Problem description →
Search the material for lines containing the word "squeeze", and copy each one.

Source data →

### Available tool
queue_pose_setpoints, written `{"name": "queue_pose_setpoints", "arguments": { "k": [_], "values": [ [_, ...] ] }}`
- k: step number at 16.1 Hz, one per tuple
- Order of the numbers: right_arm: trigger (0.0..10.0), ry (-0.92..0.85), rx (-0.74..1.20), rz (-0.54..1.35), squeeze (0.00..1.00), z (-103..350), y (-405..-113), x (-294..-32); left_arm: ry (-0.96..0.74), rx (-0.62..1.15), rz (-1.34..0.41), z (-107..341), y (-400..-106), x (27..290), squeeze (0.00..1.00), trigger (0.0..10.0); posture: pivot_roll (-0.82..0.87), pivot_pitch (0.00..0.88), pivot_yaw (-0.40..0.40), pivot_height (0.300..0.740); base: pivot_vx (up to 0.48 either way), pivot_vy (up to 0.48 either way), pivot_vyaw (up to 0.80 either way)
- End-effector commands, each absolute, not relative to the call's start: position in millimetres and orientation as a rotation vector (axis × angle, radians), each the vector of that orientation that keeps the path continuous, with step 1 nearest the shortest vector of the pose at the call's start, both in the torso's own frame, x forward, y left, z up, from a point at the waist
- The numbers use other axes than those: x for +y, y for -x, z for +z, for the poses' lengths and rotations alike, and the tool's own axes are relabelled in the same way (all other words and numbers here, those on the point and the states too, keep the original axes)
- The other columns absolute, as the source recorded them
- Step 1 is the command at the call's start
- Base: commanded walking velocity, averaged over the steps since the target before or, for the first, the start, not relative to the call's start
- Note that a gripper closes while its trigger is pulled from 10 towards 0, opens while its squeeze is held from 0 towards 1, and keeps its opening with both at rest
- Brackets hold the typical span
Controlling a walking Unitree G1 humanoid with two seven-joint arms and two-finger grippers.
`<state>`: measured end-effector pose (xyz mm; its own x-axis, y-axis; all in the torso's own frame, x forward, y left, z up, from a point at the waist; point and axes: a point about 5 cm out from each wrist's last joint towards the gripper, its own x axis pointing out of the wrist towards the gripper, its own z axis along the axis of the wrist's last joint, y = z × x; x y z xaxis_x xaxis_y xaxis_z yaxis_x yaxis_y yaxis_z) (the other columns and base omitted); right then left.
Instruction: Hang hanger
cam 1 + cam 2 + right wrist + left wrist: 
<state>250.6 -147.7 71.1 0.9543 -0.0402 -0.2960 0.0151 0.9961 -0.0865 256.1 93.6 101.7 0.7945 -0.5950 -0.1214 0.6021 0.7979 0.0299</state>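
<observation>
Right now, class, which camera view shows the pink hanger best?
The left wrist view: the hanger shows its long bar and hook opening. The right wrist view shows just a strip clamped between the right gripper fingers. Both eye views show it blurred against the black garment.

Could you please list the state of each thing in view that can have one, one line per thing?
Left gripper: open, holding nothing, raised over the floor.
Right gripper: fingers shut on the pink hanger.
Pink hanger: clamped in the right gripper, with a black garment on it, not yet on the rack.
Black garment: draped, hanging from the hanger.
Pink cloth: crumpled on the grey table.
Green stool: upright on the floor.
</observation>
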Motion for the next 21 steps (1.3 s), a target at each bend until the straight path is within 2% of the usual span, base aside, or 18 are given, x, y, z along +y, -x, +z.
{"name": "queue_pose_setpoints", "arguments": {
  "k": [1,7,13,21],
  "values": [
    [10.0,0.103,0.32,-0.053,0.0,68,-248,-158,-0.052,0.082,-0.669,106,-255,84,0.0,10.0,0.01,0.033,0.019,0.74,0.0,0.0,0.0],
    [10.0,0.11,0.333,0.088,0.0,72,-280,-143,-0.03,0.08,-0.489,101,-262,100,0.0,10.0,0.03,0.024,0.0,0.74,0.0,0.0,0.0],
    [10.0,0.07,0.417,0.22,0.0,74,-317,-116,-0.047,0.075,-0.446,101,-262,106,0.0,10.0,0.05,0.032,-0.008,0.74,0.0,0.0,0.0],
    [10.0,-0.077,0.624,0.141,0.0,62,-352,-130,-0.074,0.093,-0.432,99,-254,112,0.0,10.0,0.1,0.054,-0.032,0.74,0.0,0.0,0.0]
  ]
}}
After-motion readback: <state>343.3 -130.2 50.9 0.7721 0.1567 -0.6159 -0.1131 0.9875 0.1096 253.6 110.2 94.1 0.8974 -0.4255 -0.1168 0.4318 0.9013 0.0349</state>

Solution →
- Order of the numbers: right_arm: trigger (0.0..10.0), ry (-0.92..0.85), rx (-0.74..1.20), rz (-0.54..1.35), squeeze (0.00..1.00), z (-103..350), y (-405..-113), x (-294..-32); left_arm: ry (-0.96..0.74), rx (-0.62..1.15), rz (-1.34..0.41), z (-107..341), y (-400..-106), x (27..290), squeeze (0.00..1.00), trigger (0.0..10.0); posture: pivot_roll (-0.82..0.87), pivot_pitch (0.00..0.88), pivot_yaw (-0.40..0.40), pivot_height (0.300..0.740); base: pivot_vx (up to 0.48 either way), pivot_vy (up to 0.48 either way), pivot_vyaw (up to 0.80 either way)
- Note that a gripper closes while its trigger is pulled from 10 towards 0, opens while its squeeze is held from 0 towards 1, and keeps its opening with both at rest

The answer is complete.